[EXERCISE DIRECTIONS]: Wherever the word "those" shows up in the data, report the line it sits in.

[SOURCE DATA]:
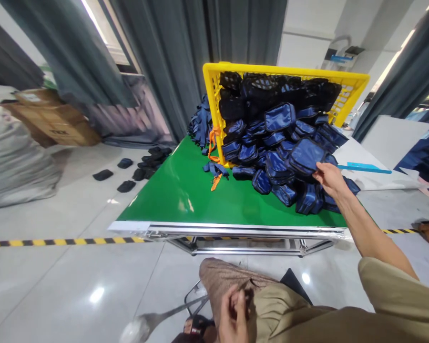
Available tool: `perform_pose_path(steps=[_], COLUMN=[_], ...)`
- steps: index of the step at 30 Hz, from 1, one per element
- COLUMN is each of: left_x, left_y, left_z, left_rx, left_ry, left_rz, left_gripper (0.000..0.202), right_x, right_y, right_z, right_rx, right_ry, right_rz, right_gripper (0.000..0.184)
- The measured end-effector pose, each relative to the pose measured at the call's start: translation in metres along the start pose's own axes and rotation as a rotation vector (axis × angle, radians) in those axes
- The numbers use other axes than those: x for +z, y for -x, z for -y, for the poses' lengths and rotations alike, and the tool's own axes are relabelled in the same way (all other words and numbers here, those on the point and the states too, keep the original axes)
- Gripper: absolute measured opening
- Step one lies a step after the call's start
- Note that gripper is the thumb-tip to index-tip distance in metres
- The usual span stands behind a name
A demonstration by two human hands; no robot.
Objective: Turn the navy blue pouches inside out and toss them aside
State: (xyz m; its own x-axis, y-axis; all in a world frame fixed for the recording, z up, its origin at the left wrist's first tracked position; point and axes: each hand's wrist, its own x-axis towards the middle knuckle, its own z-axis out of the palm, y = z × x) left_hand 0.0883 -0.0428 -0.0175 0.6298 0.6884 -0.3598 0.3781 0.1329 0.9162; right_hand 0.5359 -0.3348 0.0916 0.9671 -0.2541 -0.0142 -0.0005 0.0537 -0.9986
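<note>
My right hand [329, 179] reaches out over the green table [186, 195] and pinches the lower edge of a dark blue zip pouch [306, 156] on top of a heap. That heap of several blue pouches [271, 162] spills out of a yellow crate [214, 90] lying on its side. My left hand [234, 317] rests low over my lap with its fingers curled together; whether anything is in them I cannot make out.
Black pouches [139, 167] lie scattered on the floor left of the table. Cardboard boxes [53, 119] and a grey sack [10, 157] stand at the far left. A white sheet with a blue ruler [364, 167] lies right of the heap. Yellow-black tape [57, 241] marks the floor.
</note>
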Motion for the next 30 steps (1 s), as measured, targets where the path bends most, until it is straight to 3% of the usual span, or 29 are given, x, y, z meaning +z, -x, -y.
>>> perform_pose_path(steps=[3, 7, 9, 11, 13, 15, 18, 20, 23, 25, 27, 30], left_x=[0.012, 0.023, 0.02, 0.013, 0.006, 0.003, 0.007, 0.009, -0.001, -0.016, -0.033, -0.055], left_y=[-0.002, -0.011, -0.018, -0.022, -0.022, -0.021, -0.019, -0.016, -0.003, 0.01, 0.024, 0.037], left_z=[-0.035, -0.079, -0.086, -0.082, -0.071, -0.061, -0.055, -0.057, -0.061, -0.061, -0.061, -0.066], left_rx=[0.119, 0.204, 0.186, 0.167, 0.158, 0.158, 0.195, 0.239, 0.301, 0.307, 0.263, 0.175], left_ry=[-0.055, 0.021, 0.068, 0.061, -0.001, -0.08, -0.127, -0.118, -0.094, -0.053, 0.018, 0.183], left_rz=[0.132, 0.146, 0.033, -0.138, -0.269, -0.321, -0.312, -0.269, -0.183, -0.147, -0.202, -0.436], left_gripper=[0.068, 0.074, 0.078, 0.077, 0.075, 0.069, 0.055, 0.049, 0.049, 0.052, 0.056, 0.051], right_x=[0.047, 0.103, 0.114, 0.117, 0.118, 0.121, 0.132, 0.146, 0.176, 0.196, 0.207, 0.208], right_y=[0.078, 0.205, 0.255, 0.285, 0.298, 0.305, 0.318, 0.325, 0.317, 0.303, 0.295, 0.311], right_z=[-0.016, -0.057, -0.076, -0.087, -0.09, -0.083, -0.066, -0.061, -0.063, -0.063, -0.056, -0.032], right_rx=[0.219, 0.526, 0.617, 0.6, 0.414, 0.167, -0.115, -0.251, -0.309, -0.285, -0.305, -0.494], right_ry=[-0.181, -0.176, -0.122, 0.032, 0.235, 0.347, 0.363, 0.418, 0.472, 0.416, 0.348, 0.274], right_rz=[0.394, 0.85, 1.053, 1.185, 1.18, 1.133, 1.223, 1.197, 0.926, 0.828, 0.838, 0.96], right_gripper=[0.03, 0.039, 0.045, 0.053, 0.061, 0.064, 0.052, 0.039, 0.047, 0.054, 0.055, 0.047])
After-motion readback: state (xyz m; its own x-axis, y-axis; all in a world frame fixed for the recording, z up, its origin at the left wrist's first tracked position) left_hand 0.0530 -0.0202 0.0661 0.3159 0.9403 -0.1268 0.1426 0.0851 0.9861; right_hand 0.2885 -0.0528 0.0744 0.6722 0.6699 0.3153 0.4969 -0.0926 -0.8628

[RESPONSE TO THIS TASK]:
- The measured end-effector pose, each relative to the pose measured at the call's start: translation in metres along the start pose's own axes and rotation as a rotation vector (axis × angle, radians) in those axes
- The numbers use other axes than those: x for +z, y for -x, z for -y, for the poses' lengths and rotations alike, and the tool's own axes are relabelled in the same way (all other words and numbers here, those on the point and the states too, keep the original axes)

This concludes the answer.